We at The Lempert Report want to give Darden a pat on the back for actually taking responsibilty and participating in the war on obesity, while other restaurant chains continue to introduce more and more over indulgent, calorie and fat laden dishes that seem to get way more attention than their "healthier" items. But if Darden and other restaurants want to be real leaders in this movement, we'd ask that they take their efforts a step further by offering tools that offer more immediate assistance in healthier ordering. 

The consumers' problem, even with calories printed on the menu, is figuring out how to order, not to mention resisting tempting dessert and appetizer promo cards at the table and up-selling by their server, while staying within a reasonable caloric intake.

What if restaurants were to put together suggested menu combinations with total calorie information for diners to consider?

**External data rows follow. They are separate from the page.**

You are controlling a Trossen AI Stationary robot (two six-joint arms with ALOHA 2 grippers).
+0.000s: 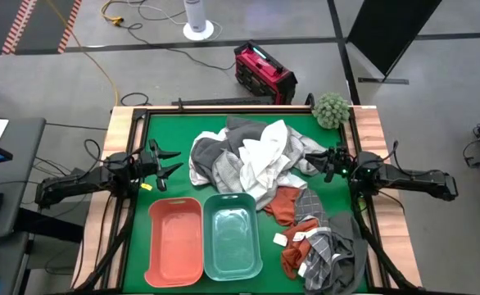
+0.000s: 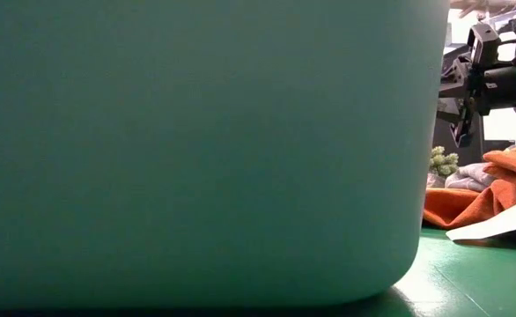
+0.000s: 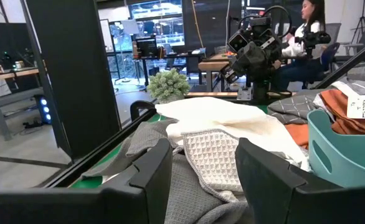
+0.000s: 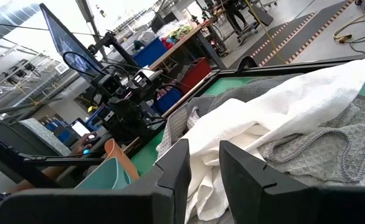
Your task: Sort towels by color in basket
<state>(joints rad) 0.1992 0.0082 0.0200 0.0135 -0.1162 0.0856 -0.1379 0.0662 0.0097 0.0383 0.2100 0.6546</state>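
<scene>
The teal basket (image 2: 196, 150) fills nearly the whole low view, hiding most of the table (image 1: 174, 131). The towels (image 1: 256, 160) lie heaped at centre frame in the high view, white and grey on top, rust-orange and plaid trailing to the lower right. Both empty, the left gripper (image 1: 168, 161) at centre left and the right gripper (image 1: 320, 161) at centre right hold their fingers apart.
</scene>
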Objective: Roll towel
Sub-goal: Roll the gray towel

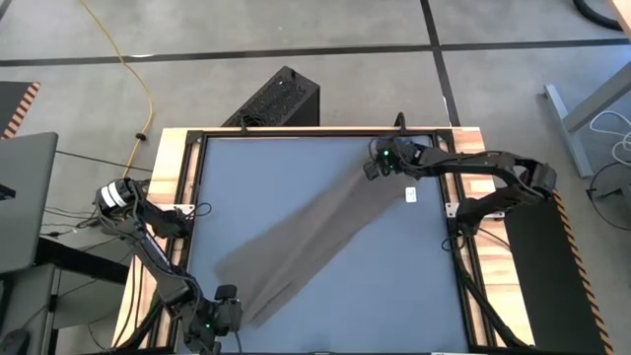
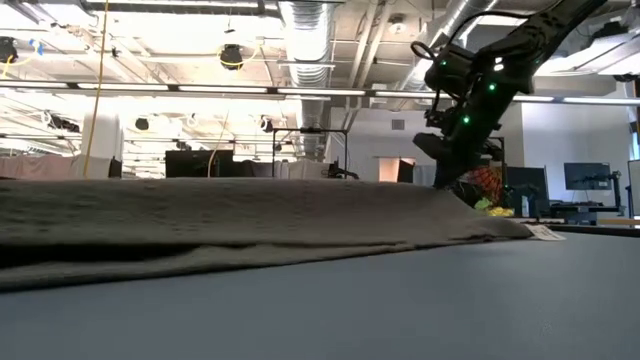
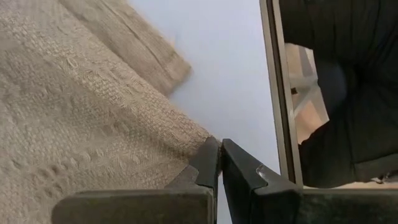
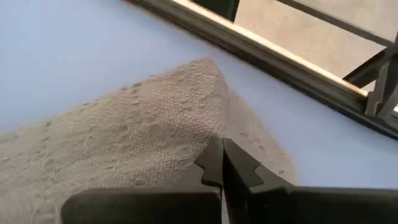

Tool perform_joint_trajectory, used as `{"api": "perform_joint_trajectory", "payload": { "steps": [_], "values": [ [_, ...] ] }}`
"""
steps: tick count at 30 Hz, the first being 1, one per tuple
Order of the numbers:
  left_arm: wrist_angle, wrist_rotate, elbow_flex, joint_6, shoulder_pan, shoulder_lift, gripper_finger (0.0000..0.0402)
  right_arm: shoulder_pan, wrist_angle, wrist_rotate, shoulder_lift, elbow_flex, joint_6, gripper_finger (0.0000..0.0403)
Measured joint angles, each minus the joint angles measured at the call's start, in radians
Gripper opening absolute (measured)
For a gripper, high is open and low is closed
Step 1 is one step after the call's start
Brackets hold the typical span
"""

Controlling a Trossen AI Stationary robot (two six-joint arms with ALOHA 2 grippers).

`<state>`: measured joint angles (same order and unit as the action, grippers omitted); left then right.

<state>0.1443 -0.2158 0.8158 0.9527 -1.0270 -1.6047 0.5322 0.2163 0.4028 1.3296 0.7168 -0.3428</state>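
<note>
The towel [image 1: 320, 242] lies flat on the table [image 1: 414, 286] as a long folded band, and its long axis is what your next move depends on. It runs on a diagonal, from the table's far right part down to its near left corner. You have one arm at each end of that band.

Your right gripper [image 1: 373, 170] is at the towel's far end, near the table's far edge, with its jaws closed on a corner of the cloth. The right wrist view shows the fingertips meeting right on the weave. The low view shows the cloth rising slightly toward that grip.

Your left gripper [image 1: 225, 314] is at the opposite end, by the table's near left corner. It is also pinched shut on the towel's corner, beside the table frame [image 3: 278, 93].

The white tag [image 1: 411, 194] lies on the table just beside the towel's far end, close under the right arm.

Neither arm is nearer the towel than the other, since each already has its own end. No roll has begun yet. I judge that rolling must run along the diagonal, one end turning toward the other. Watch that both ends stay square across the band, or the roll will probably cone.
</note>
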Motion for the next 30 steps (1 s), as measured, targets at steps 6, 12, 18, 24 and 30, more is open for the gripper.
{"api": "perform_joint_trajectory", "payload": {
  "steps": [6,12,18,24,30],
  "values": [
    [-0.006,-0.065,0.0,0.019,0.02,0.0,0.0001,0.034,-0.008,-0.029,0.0,0.0,0.079,0.0061],
    [-0.019,-0.095,0.0,-0.006,0.06,0.0,0.0037,0.082,0.01,-0.026,0.0,0.0,0.083,0.0138],
    [-0.081,-0.095,0.0,-0.071,0.101,0.022,0.0087,0.071,0.032,-0.036,-0.008,0.017,0.164,0.0201],
    [-0.048,-0.029,0.001,-0.114,0.12,0.042,0.0099,-0.078,0.143,-0.122,-0.07,0.095,0.194,0.0209],
    [0.012,-0.068,0.001,-0.14,0.125,0.055,0.0096,-0.435,0.049,-0.266,-0.073,0.063,0.126,0.0195]
  ]
}}
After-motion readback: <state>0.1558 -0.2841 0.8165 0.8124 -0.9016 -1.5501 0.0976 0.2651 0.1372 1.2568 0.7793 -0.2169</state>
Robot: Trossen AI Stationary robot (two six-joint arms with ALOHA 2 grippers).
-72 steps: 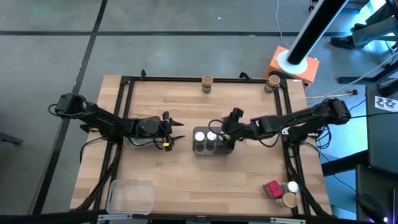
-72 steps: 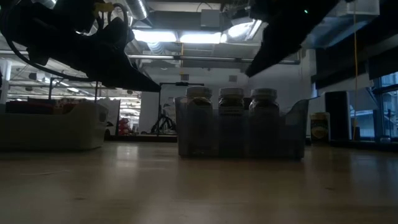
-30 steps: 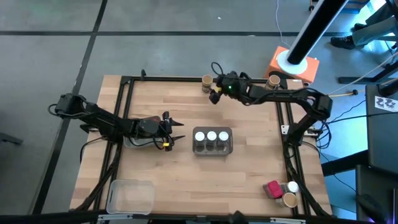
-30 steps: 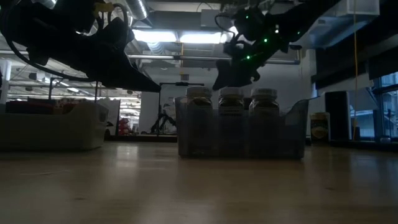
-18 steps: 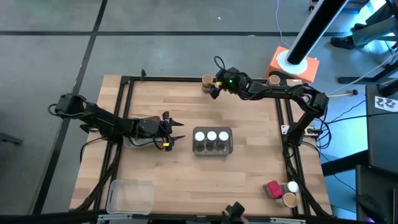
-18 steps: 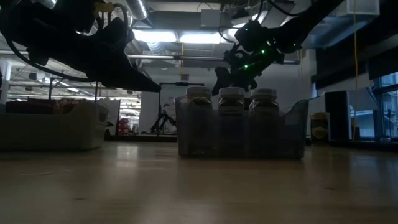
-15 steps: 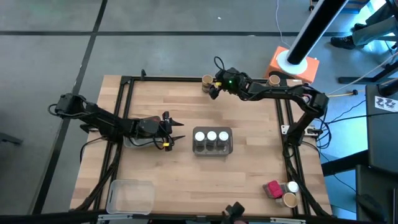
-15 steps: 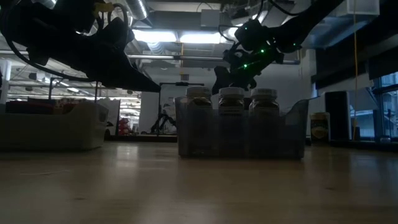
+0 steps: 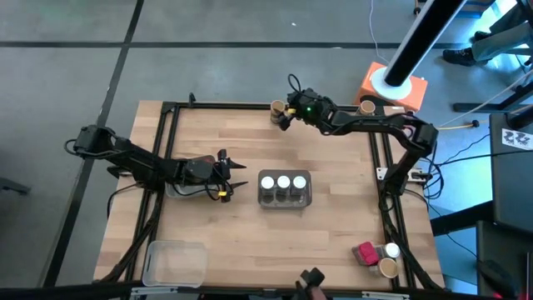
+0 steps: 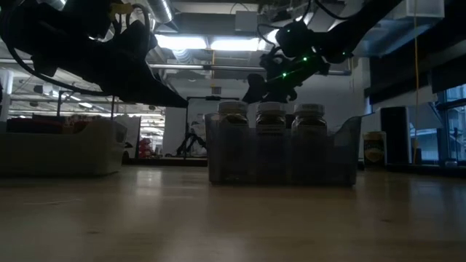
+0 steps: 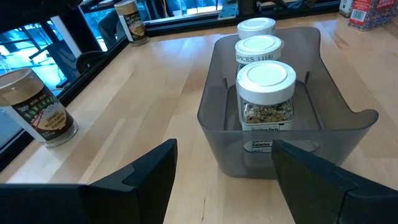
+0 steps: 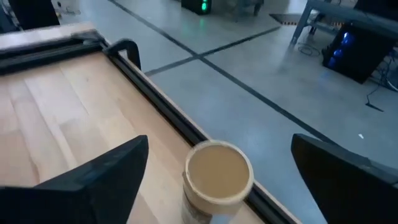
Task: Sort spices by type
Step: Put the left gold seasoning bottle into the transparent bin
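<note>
While the right gripper [image 9: 281, 117] hangs with fingers spread wide just beside a tan-lidded jar [image 9: 276, 109] at the far table edge, three white-lidded jars [image 9: 283, 182] stand in a row inside the grey tray [image 9: 284, 200] at table centre. Each jar is round and clear, with a smooth flat lid and a printed label; the tray is translucent plastic with rounded corners. A second tan-lidded jar [image 9: 364, 108] stands at the far edge, right of the tray. A red packet [image 9: 364, 253], a white-lidded jar [image 9: 391, 249] and a tan-lidded jar [image 9: 387, 267] cluster at the near right corner. The left gripper [image 9: 236, 175] hovers left of the tray, fingers parted, holding nothing. Bare wood [image 9: 225, 133] lies between tray and far edge.
</note>
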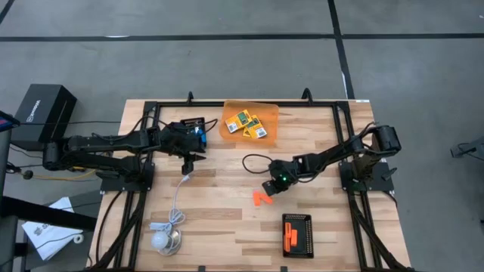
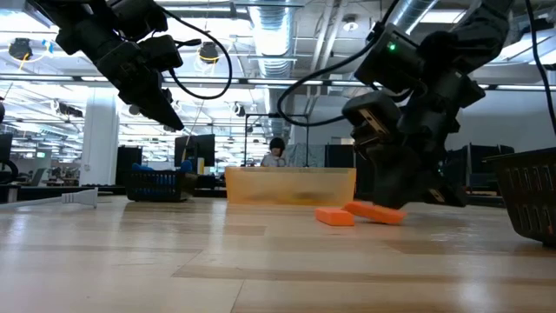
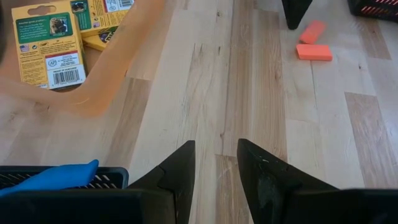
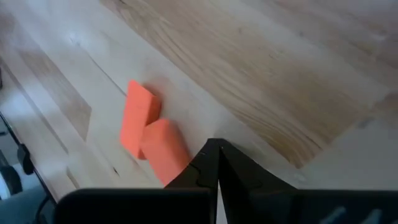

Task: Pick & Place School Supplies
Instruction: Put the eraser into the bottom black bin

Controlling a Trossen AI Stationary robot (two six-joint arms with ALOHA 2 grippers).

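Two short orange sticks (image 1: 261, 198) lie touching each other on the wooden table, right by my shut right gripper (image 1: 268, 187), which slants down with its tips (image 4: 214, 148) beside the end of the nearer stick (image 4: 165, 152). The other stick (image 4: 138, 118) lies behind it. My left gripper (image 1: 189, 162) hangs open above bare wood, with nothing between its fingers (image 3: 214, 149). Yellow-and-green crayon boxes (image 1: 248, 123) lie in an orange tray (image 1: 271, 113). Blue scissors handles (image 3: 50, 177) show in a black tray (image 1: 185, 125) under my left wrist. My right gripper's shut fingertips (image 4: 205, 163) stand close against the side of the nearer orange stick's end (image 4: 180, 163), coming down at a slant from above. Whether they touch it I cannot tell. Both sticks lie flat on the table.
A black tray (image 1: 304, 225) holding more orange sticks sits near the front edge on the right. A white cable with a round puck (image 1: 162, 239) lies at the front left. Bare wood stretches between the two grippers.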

For example: 

Red Lobster

Option 1
One glass of chardonnay - 147 calories
One Cheddar Bay biscuit - 150 calories
Garden salad with red wine viaigrette dressing - 102 calories
Live Maine Lobster (1 1/4 lbs) - 45 calories
Seasonal Vegetables (with butter) - 143 calories
Key lime pie (split with a friend) - 290 calories
Total calories - 877 calories

Or...

Option 2
Iced tea - 0 calories
Starter - pan-seared crab cakes (split with a friend) - 140 calories
Garden salad with red wine viaigrette dressing - 102 calories
Wood-grilled Lobster, Shrimp and Scallops - 500 calories
Total calories - 742

And since we at The Lempert Report have a great appreciation for the benefits of technology, we would even suggest taking this a step further and offering a touch screen computer mounted at the table where diners can put together menu combinations themselves and calculate total calories.